**Collected material**:

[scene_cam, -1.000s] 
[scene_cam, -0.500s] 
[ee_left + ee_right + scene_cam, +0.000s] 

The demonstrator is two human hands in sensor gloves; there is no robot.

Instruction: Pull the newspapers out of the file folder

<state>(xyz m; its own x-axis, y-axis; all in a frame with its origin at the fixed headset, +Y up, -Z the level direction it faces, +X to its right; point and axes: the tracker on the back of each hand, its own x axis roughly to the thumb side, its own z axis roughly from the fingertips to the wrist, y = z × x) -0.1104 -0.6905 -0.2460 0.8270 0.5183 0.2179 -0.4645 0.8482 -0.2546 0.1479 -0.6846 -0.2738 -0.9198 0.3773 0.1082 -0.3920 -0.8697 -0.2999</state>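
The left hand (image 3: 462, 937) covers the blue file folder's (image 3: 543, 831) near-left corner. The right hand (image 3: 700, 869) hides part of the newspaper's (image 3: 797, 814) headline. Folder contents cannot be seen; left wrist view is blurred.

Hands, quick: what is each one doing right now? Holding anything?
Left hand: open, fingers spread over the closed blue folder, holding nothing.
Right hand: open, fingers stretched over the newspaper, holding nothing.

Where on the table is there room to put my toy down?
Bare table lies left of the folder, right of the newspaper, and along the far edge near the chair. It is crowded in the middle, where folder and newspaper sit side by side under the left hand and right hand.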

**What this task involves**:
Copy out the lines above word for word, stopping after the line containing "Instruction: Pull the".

**Response to the exercise**:
[scene_cam, -1.000s] 
[scene_cam, -0.500s] 
[ee_left + ee_right + scene_cam, +0.000s] 

The demonstrator is two human hands in sensor gloves; there is no robot.

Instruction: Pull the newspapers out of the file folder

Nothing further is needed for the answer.